EXERCISE DESCRIPTION =>
The response must consist of the lines below from the one with "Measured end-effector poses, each" through the one with "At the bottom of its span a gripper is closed", exactly as they appear and with both ends kept.

****************

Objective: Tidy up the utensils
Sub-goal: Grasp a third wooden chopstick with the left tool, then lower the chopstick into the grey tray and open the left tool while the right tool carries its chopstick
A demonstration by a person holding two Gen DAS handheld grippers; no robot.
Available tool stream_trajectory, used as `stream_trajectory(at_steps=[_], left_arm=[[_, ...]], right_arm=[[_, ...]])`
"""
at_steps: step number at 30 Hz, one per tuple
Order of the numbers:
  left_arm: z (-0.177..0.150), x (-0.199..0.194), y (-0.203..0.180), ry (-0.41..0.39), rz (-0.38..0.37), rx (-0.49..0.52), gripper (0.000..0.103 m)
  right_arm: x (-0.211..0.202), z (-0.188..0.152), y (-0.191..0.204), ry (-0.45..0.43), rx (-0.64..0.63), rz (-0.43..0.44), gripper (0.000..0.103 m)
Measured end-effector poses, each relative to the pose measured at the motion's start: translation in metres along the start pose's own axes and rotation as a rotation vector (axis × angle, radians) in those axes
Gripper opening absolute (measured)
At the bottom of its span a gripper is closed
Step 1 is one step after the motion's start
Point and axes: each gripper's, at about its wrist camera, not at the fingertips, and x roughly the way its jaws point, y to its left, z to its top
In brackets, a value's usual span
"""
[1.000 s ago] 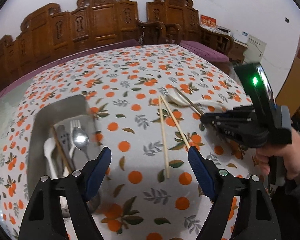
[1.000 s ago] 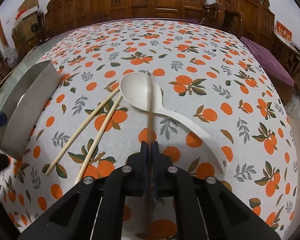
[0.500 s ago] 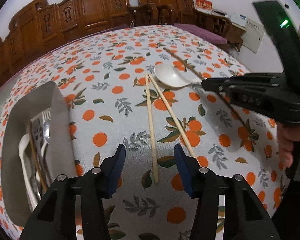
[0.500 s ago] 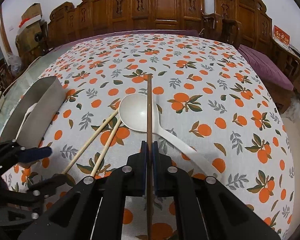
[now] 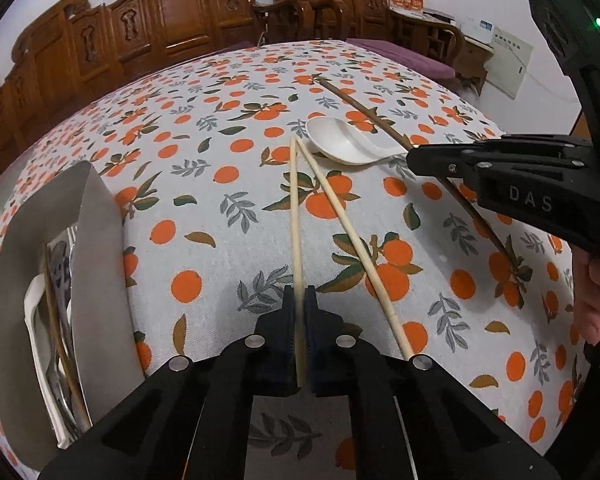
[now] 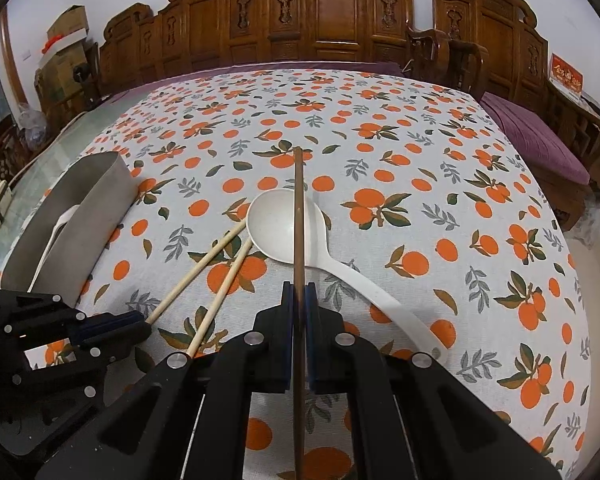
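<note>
My left gripper (image 5: 299, 300) is shut on a light bamboo chopstick (image 5: 295, 216) that lies on the tablecloth. A second light chopstick (image 5: 350, 240) lies just right of it. My right gripper (image 6: 299, 292) is shut on a dark brown chopstick (image 6: 298, 216) and holds it above a white plastic spoon (image 6: 284, 224); the same gripper shows in the left wrist view (image 5: 416, 156). A grey metal utensil tray (image 5: 96, 272) at the left holds a white spoon, metal cutlery and a brown chopstick. The tray also shows in the right wrist view (image 6: 88, 208).
The table carries an orange-print cloth (image 6: 420, 184). Carved wooden chairs (image 6: 332, 12) line the far side. A purple cushion (image 6: 532, 140) sits at the right edge.
My left gripper has closed on the light chopstick; it was open around it half a second ago. My right gripper still holds the dark chopstick, now a little higher over the spoon.
</note>
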Motion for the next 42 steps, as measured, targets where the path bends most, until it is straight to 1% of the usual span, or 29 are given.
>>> stream_trajectory(at_steps=[5, 14, 25, 31, 38, 42], left_arm=[[-0.002, -0.006, 0.003, -0.005, -0.014, -0.006, 0.004], [0.001, -0.033, 0.01, -0.055, -0.028, -0.022, 0.004], [-0.002, -0.071, 0.025, -0.103, -0.033, -0.048, 0.004], [-0.007, -0.088, 0.039, -0.111, -0.02, -0.061, 0.004], [-0.016, -0.106, 0.073, -0.119, 0.009, -0.143, 0.004], [-0.021, -0.113, 0.09, -0.12, 0.025, -0.182, 0.004]], right_arm=[[0.0, 0.0, 0.002, -0.001, -0.008, 0.003, 0.006], [0.0, -0.001, 0.003, -0.002, -0.011, 0.008, 0.006], [-0.014, 0.001, 0.019, -0.031, -0.03, 0.066, 0.006], [-0.026, 0.002, 0.036, -0.055, -0.057, 0.097, 0.006], [-0.045, 0.004, 0.069, -0.093, -0.113, 0.156, 0.006], [-0.051, 0.004, 0.087, -0.1, -0.148, 0.183, 0.006]])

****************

EXERCISE RESPONSE =>
Measured end-effector poses, each relative to the pose measured at the motion's start: translation in metres along the start pose's own axes and rotation as a rotation vector (axis × angle, radians) in those axes
Gripper opening absolute (measured)
At the bottom of its span a gripper is closed

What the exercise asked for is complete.